▶ **Exercise requirements**
Pick each line containing "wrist" out of the records.

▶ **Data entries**

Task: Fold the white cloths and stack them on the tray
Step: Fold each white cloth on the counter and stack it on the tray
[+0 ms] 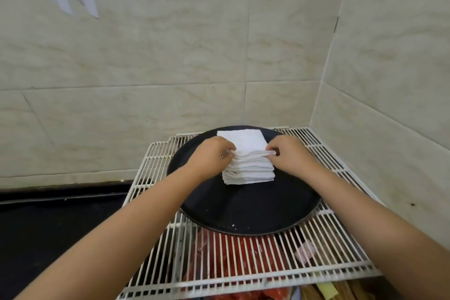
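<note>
A stack of several folded white cloths point(248, 168) stands on the far half of a round black tray point(243, 207). The topmost white cloth point(243, 140) lies flat on the stack. My left hand point(211, 156) pinches that top cloth at its near left corner. On the other side, my right hand point(289, 152) pinches its near right corner. Both hands hover at the height of the stack's top, one on each side of it.
The tray rests on a white wire rack point(243, 263) set in a corner of tiled walls point(170, 68). Red items point(219, 256) and a small wrapped packet point(304, 251) show beneath the rack. A dark counter point(60, 221) lies to the left.
</note>
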A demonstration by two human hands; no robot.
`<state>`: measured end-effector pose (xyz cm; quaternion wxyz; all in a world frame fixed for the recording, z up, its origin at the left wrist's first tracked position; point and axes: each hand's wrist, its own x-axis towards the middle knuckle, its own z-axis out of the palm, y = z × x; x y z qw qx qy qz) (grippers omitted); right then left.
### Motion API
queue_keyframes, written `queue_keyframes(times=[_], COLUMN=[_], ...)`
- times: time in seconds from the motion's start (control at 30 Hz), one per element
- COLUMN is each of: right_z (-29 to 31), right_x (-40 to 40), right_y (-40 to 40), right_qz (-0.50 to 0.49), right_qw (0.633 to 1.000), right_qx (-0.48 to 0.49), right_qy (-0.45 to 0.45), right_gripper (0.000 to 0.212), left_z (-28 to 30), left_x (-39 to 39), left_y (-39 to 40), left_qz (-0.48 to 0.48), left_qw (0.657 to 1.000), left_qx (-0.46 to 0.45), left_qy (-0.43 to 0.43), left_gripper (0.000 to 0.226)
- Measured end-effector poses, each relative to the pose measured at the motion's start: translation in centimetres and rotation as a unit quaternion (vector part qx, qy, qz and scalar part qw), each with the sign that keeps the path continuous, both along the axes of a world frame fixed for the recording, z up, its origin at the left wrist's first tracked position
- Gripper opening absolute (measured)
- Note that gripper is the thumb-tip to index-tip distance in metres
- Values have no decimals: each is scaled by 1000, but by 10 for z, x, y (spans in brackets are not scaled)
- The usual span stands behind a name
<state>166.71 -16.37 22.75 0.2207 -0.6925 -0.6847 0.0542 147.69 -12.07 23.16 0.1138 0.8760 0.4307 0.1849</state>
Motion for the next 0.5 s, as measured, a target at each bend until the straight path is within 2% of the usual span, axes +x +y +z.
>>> queue_keyframes(times=[0.23,0.3,0.33,0.4,0.5], right_z=[5,15,21,32,48], right_x=[-10,-21,-29,-54,-116], right_y=[-17,-23,-27,-32,-34], right_qz=[-31,-46,-47,-41,5], right_qw=[998,996,995,993,991], right_qx=[-52,-51,-45,-32,6], right_qy=[-26,-55,-71,-108,-134], right_gripper=[18,31,34,19,33], left_z=[4,7,9,13,22], left_x=[-9,-19,-27,-52,-117], left_y=[-7,-11,-14,-21,-37], left_qz=[-4,12,24,56,124], left_qw=[998,996,995,990,981], left_qx=[-19,-15,-7,25,55], left_qy=[60,85,101,125,139], left_gripper=[37,42,43,40,37])
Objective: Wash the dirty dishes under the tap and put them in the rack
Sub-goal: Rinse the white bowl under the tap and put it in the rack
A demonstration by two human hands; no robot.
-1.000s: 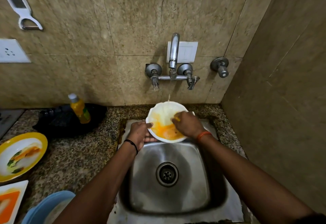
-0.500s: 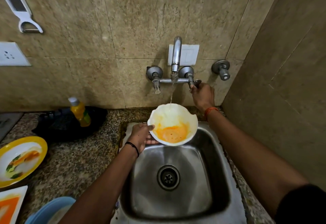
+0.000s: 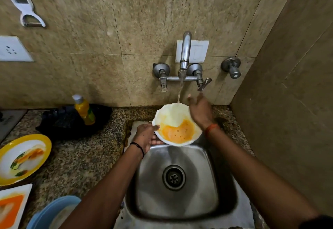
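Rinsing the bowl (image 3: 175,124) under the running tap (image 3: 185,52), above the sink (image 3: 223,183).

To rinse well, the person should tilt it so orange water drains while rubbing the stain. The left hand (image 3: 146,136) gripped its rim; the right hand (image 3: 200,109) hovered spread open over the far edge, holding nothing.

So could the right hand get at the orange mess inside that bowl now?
Probably yes. The right hand hovers open at the bowl's far rim, and the orange residue lies uncovered; the left hand grips only the outer edge.
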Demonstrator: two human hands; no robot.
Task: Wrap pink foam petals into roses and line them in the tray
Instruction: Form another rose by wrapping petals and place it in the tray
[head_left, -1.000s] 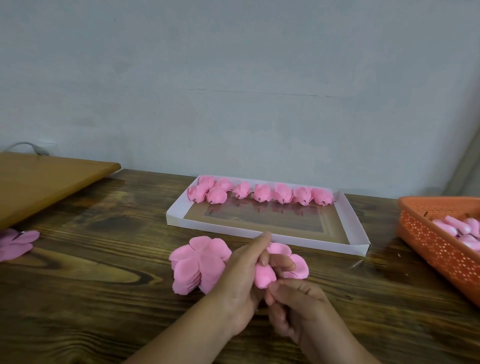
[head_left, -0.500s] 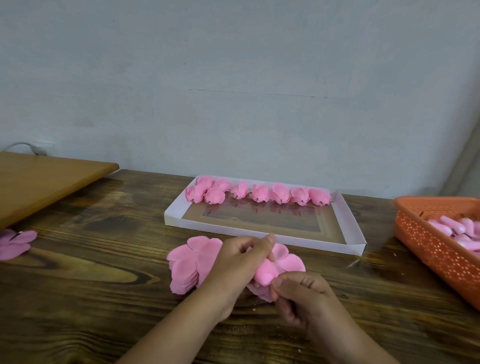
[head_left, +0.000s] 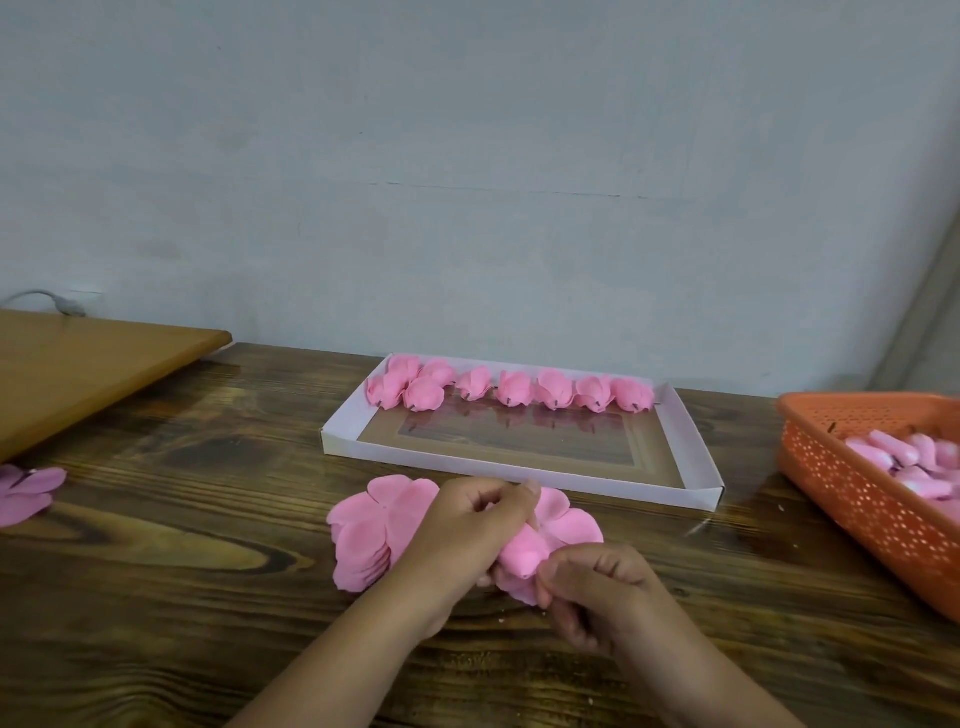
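Now a half-wrapped rose is pinched by the left hand and right hand so its petals can be folded inward.

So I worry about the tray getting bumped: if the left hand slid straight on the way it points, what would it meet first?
Probably the foam petals that the left hand already grips; past them, likely the white tray at its near wall, though depth is unclear.
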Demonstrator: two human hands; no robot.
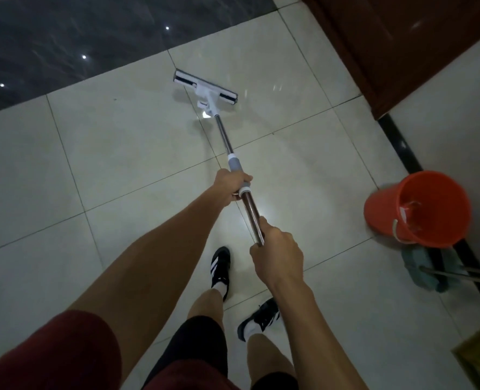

▶ **Answer area**
`<state>`: measured end-effector pose (xyz cm; quaternion wxyz; all in a world frame fixed for the recording, z up, its origin at the left wrist's first tracked position; point and axes: each hand's wrist, its own x-axis towards the middle knuckle, its own z-axis out of the palm, y = z × x; x y z qw qx qy qz) (grippers omitted); right then left.
- Measured end-effector poses, each relative to the pose measured at the motion's start: translation in centimetres and rotation as a unit quaternion (vector part qx, qy, qz and scalar part qw), each with the sign that keeps the path continuous, both along the axes of a world frame fixed for the recording, z up, its origin at the left wrist's first tracked position

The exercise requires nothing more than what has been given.